Library Journal says: “…Throughout this memoir, Schwalbe and his mother discuss characters and themes from the books they read, and Schwalbe considers these same characters and themes in relation to his mother, who, as an administrator at Harvard and the Dalton School in New York City and a widely admired humanitarian, tirelessly strove to help others. …VERDICT This book will bring tears to readers’ eyes—it is an essential title for lovers of memoir. Recommended for anyone who enjoys books about mothers and sons, books about the love of books, and books about the strength of families.

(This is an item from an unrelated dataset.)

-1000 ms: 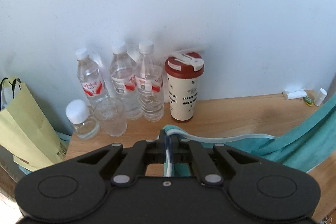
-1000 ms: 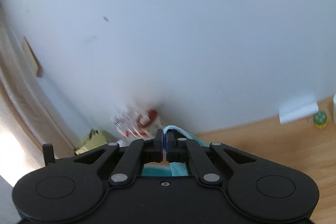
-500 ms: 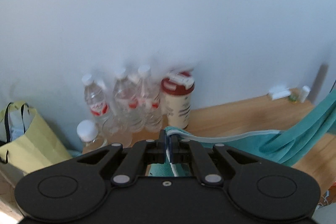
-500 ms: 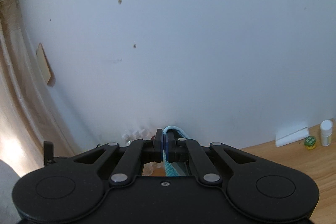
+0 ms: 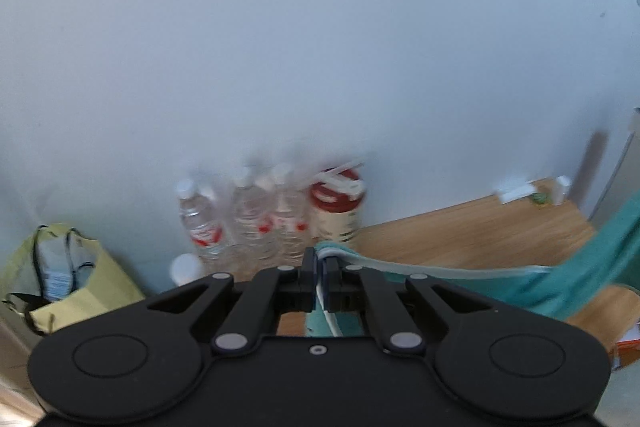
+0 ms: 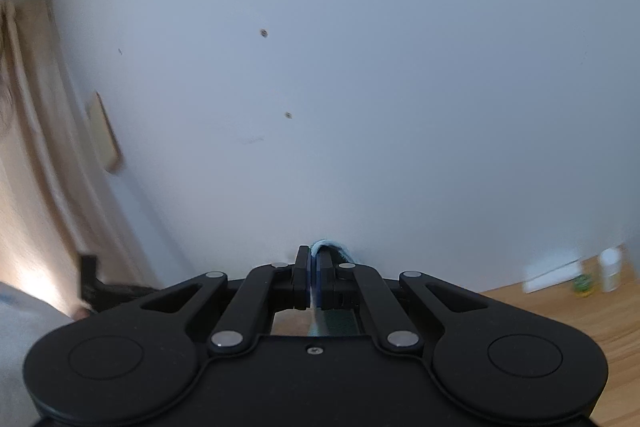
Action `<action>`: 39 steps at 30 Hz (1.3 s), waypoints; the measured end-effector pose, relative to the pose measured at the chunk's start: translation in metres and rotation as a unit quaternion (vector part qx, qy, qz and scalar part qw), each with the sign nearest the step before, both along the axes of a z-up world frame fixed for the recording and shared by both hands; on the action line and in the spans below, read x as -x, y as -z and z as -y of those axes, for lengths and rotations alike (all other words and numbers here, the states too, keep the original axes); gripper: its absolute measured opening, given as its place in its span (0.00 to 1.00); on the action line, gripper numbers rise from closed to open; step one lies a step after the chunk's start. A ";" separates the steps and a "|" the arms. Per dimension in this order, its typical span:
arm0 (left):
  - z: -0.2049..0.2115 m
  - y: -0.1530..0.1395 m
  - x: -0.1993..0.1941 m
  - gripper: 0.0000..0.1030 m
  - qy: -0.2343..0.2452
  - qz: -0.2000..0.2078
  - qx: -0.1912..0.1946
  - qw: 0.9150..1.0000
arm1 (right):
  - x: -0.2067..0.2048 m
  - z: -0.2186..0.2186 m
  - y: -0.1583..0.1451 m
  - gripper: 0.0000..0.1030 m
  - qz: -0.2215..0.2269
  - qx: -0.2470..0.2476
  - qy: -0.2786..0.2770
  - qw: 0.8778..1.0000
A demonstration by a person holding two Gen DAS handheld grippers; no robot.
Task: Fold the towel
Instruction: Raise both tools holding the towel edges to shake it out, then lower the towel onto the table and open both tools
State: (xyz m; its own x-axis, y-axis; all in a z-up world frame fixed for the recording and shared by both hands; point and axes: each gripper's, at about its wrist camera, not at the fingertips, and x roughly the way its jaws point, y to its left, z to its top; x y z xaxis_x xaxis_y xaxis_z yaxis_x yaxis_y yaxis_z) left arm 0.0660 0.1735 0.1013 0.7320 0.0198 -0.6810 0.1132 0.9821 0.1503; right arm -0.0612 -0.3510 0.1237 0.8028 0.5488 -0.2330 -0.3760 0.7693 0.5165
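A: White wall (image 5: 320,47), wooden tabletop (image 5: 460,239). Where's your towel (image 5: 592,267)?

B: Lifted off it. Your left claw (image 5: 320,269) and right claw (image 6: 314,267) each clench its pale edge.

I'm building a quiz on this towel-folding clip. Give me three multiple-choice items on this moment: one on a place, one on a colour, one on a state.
1. Where does the red-lidded cup stand?
A. right of the water bottles
B. inside the yellow bag
C. at the table's right end

2. What colour is the towel?
A. red
B. teal
C. yellow

3. How are the left gripper and right gripper?
A. both open, empty
B. left only shut on towel
C. both shut on towel edge

Answers:
1 A, it stands beside the bottles at the wall.
2 B, teal cloth with a pale hem.
3 C, cloth shows between each closed pair of fingers.
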 end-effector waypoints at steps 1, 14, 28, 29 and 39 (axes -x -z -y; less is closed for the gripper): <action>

“….While they waited together through interminable doctor visits, hospital stays and chemotherapy sessions, they discussed what they had been reading. This became the beginning of the “End of Your Life Book Club.” As Schwalbe points out, the name was appropriate not just because his mother was dying, but because any book could be your last. Books provided an avenue for the author and his mother to explore important topics that made them uneasy. As his mother told him, “That’s one of the things books do. They help us talk. But they also give us something we all can talk about when we don’t want to talk about ourselves.” They discussed books ….as “a mother and a son entering new worlds together.”…Schwalbe… introduces each of the authors with the insight of a veteran editor, highlighting their styles and strengths. Each chapter holds a subtle message fleshed out through their readings and discussions, and themes include gratitude, loneliness, feminism, faith, communication, trust and grief. In a heartfelt tribute to his mother, Schwalbe illustrates the power of the written word to expand our knowledge of ourselves and others,” says Kirkus Reviews.
“Tissues at the ready, I braced myself for “The End of Your Life Book Club,” Will Schwalbe’s memoir of his mother’s death from pancreatic cancer. But Mary Anne Schwalbe is such a fierce, unsentimental heroine–and her son such a frank and funny storyteller–that what could have been an emotional roller coaster turns out to be a beautifully paced ride. …When her health starts to fail, Will joins her for hospital appointments. They wait, they talk, and they read together–everything they’ve ever wanted to discuss. As much an homage to literature as to the mother who shared it with him, Will’s chronicle of this heartrending time opens up his captivating family to the rest of us. We should all be so lucky as to read along with the Schwalbes,” says Mia Lipman forAmazon Best Books of the Month, October 2012.
When is it available?
Schwalbe’s book is on the new books shelf at the Downtown Hartford Public Library.